Sexy? Norah Ingalls, Mutter von zahnenden, sabbernden Drillingen? Ha. Das war zum Totlachen. Als sie erneut kicherte, hob er ihr Gesicht an und sah ihr in die Augen. Küss mich, du Idiot von FBI-Agent. Aber er schaute sie lieb statt lüstern an, verdammt.

Dann zeigte er auf den Ahornbaum und schlug vor, dass sie sich setzen sollten. Er steckte den Hundertdollarschein in die Geldkassette und nahm die Punschschüssel mit. Sie trug die Becher zu dem Platz unter dem Baum.

„Trink noch einen Punsch mit mir.“ Sie füllte seinen Becher erneut, immer wieder. Er erzählte ihr Geschichten aus seiner Kindheit, die meistens auf einer abbruchreifen riesigen Ranch spielten. Sie war sich nicht sicher, was davon wahr war.

Sie erzählte ihm von ihrem Dad, der ihr Held gewesen war, und plauderte das Geheimrezept der Hühnerpastete ihrer Mutter aus. Die Hühnerpastete genoss in Wedlock Creek und den umliegenden Städten ein solches Ansehen, dass die Gazette einen Artikel über das Restaurant ihrer Familie veröffentlicht hatte. Sie erzählte ihm alles – außer der Wahrheit über sich.
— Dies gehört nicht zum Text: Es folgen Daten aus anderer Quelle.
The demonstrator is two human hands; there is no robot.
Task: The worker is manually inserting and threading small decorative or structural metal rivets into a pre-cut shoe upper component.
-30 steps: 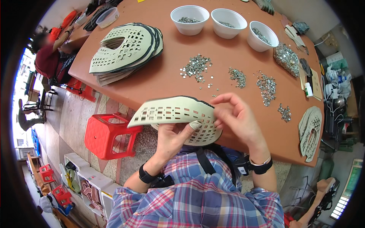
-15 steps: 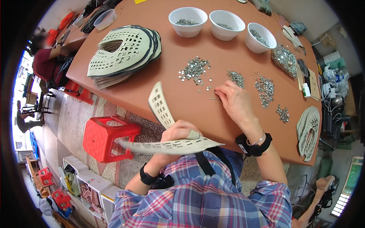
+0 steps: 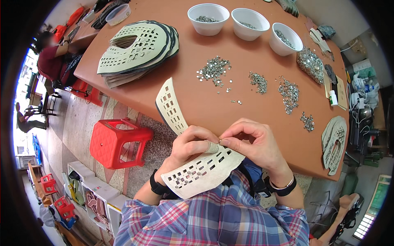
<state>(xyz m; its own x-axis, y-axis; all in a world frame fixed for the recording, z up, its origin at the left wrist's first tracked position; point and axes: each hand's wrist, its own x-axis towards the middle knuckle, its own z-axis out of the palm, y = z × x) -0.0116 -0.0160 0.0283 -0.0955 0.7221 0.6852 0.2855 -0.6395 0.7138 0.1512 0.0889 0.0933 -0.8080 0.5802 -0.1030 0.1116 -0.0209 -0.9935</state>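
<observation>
My left hand [image 3: 189, 144], a finger wrapped in a pale bandage, grips a curved cream panel [image 3: 199, 176] with rows of small rectangular cutouts. Grey stones seem to sit in some of its slots near the lower left end, and its other arm rises past my wrist. Close against the left fingertips, my right hand [image 3: 255, 143] pinches thumb and forefinger at the panel's upper edge; whatever lies between them is hidden. On the brown tabletop [image 3: 197, 106] beyond are loose piles of shiny stones [image 3: 215, 69], with a few strays [image 3: 236, 101] nearest my hands.
White bowls [image 3: 208, 27] of stones line the far side, beside a clear bag of stones [image 3: 310, 65]. A stack of cutout panels [image 3: 137, 49] stands at left, more panels [image 3: 333, 143] at right. A red stool [image 3: 108, 143] is on the floor; a person [image 3: 51, 61] sits far left.
My right hand has come back from the stones on the table to the panel and meets the left fingers. The panel has turned so that its slotted face shows.
</observation>
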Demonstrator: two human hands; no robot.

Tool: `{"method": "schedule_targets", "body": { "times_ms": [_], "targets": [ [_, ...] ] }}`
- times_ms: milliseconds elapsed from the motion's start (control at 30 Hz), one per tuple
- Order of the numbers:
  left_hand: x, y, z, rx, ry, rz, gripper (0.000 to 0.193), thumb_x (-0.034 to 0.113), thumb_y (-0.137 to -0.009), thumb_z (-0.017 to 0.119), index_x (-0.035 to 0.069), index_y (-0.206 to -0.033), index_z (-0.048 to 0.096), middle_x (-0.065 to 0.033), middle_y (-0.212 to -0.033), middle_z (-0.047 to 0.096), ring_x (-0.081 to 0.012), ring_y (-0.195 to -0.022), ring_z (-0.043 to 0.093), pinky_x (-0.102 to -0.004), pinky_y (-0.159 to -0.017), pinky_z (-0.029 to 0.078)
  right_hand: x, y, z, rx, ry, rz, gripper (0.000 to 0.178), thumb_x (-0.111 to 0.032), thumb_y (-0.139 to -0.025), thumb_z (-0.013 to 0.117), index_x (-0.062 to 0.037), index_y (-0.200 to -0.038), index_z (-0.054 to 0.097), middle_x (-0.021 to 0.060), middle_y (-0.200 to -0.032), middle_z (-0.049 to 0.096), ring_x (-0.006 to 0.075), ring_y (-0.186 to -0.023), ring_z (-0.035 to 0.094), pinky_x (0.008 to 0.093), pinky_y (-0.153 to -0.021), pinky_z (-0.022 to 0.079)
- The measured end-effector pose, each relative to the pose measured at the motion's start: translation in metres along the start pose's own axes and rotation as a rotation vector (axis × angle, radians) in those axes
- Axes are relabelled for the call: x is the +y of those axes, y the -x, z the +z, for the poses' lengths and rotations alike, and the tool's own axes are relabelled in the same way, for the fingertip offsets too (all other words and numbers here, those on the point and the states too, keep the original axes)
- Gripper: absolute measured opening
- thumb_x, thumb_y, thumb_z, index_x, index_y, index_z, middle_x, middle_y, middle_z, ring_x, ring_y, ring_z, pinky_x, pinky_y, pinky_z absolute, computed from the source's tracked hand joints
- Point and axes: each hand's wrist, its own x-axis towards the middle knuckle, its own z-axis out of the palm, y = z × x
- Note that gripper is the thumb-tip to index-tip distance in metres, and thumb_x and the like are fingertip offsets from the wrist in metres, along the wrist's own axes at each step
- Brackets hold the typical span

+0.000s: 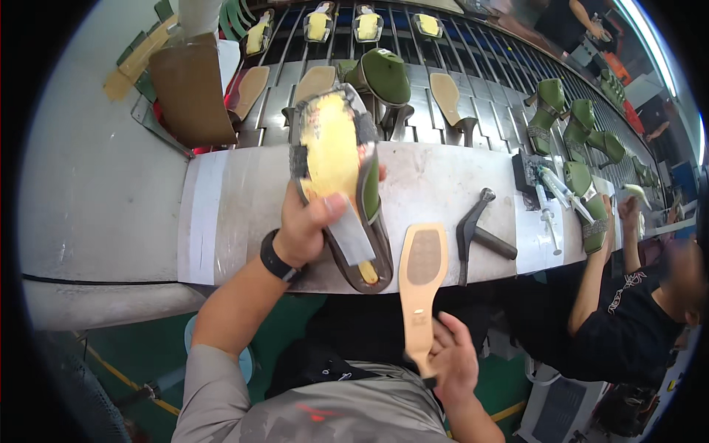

Heute Abend war sie eine Frau, die auf der Kirmes anlässlich des jährlichen Stadtfestes Spaß hatte. Sie sonnte sich in der Aufmerksamkeit eines gut aussehenden sexy Mannes, der lieb, klug und lustig sein konnte. Um Mitternacht – nun, um dreiundzwanzig Uhr, wenn die Schausteller anfangen würden, ihre Zelte abzubrechen – würde sie sich wieder in Norah Ingalls verwandeln und damit in eine Frau, die sich nicht mit heißen alleinstehenden Männern unterhielt.

„Welche Sorte von Alkohol hat man in den Punsch geschüttet? Was meinst du?“, fragte sie, als er sie mit einer Pommes fütterte und ihr noch einen Becher Punsch eingoss.

Sanft strich er mit zwei Fingern über ihre Wange. „Ich weiß es nicht, aber es ist nett, einmal alles zu vergessen. Nur einen Abend lang, wenn ich einmal nicht im Dienst bin.“

Dienst? Oh, richtig. Du bist ja FBI-Agent. Sie kicherte. Inzwischen war das Feuerwerk anscheinend in vollem Gang. Neben der Knallerei waren in der Ferne Jubel und Beifall zu hören. Von ihrem Platz aus konnten sie das Spektakel kaum sehen. „Lass uns das Feuerwerk anschauen.“ Sie griff nach seiner Hand.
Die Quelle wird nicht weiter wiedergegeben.